“I got in the industry because of James Bond!”
In our preparation for the Nordic IT Security conference on the 7th November, we sat down with Jane Frankland – an award-winning cybersecurity entrepreneur, speaker, consultant and author. Being one of the market’s top influencers, and a huge advocate for women in IT security, we also discussed her forthcoming book on women in security, the latest cyberattacks and her own experience of being businesswomen in the tech world.
So Jane, let’s start by discussing the most topical issues of the last few months – cyberattacks WannaCry and NotPetya. Could you share your point of view on why they happened and what impact they will have on the cybersecurity industry, and on the businesses’ perception of cybersecurity importance?
Attacks like Wannacry or NotPetya are ransomware attacks, and we’ve been seeing much more sophistication in terms of these attacks recently. Although, McAfee previously forecast that ransomware attacks would decline towards the second half of this year – obviously we’re still being affected. These particular forms of ransomware attacks could be state sponsored, or cybercriminal – at the moment we don’t know. What we do know is that the purpose of these attacks was different. NotPetya was there to wipe out data, whereas Wannacry was there to take money.
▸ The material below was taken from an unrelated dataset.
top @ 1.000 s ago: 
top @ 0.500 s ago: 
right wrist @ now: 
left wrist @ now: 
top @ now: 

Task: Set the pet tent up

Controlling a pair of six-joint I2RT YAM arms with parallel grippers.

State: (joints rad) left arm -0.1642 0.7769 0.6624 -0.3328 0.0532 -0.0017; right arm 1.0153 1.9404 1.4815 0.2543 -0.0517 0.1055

Aside from ransomware attacks, we’re also experiencing the types of attacks that have been around for years and we’re subjected to them because so many vulnerabilities still exist. Hackers are getting in and penetrating environments, systems and applications, largely because security is still an afterthought. It’s not being built-in at the design stage. We’re also not doing regular penetration testing, systems are not being patched (for various reasons) and users are still being given admin rights and permissions that, quite frankly, they should not have.
There is this continuous debate on how businesses do not view cybersecurity as an important investment. Obviously, with the latest reports coming in, with the actual loss NotPetya and Wannacry caused some businesses, that might change, but do you think it can change in the long term how businesses view cybersecurity? Is there a way to influence their perception?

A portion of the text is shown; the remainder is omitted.